Across the entries that follow, tally every line holding the word "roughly" and reply with the count alone.
START SUPPLIED INFORMATION
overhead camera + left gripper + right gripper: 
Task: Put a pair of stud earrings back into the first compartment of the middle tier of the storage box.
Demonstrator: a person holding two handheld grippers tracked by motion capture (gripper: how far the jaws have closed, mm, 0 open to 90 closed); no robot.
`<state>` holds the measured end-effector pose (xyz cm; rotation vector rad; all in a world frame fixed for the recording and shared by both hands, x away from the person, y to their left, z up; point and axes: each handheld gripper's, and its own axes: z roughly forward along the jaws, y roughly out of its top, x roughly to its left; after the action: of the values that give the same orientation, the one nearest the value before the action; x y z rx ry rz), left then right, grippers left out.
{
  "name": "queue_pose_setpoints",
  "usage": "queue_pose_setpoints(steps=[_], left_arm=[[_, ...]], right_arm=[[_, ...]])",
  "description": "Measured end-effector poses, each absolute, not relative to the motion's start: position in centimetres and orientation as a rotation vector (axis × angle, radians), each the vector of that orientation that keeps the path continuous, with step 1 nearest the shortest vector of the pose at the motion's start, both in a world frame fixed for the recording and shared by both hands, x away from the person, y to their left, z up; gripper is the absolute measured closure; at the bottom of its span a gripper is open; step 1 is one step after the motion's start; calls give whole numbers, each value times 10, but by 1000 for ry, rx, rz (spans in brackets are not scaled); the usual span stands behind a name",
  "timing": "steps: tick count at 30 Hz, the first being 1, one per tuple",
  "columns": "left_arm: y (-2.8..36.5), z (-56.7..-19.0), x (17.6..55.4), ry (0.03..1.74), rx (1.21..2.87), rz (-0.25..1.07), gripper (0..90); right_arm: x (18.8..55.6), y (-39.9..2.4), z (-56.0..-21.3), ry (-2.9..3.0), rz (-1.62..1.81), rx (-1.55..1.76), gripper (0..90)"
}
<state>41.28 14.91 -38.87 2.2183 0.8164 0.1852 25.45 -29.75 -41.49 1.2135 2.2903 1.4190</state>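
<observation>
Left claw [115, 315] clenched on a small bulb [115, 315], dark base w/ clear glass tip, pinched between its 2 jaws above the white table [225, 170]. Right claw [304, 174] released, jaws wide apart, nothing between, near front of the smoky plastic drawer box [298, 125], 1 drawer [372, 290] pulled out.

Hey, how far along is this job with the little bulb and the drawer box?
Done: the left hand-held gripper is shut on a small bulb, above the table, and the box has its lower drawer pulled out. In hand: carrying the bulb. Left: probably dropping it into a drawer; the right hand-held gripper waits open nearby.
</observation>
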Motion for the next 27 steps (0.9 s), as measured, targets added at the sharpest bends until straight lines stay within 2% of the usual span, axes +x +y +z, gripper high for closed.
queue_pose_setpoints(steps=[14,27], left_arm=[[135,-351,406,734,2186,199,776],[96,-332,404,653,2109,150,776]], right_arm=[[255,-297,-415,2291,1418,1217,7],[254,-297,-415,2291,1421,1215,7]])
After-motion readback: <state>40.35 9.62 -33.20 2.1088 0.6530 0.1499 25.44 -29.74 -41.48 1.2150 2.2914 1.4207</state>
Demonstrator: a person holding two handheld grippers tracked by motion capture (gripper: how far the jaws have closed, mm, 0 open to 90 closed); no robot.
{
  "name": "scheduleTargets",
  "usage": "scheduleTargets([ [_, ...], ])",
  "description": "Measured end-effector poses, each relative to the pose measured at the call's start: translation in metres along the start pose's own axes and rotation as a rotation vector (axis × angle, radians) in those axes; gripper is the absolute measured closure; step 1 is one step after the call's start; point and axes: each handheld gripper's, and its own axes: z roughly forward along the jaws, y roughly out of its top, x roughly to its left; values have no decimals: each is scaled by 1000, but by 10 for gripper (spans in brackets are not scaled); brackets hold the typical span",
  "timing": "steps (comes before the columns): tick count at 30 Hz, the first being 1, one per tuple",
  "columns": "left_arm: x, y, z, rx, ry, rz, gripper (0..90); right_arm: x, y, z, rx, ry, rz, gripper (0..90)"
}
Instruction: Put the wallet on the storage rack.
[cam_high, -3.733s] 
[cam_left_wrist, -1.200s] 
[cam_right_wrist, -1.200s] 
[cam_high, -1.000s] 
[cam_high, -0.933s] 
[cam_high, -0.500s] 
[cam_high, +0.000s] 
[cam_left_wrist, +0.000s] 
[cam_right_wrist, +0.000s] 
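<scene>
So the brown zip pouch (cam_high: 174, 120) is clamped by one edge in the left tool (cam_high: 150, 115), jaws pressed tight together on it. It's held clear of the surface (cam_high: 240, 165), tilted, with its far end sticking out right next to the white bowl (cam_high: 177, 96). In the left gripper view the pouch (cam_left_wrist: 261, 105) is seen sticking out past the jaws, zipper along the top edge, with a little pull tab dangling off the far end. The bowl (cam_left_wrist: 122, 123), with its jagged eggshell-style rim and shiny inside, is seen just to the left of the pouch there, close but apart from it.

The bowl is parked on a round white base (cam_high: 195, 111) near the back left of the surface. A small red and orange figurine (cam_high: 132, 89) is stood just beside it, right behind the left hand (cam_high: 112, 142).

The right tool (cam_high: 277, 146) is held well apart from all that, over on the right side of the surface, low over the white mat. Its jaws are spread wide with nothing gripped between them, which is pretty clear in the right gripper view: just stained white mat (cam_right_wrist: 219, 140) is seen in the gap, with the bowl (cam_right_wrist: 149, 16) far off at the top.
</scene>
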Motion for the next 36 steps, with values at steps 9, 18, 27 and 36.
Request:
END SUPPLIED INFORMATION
| REPLY TO THE TASK |
2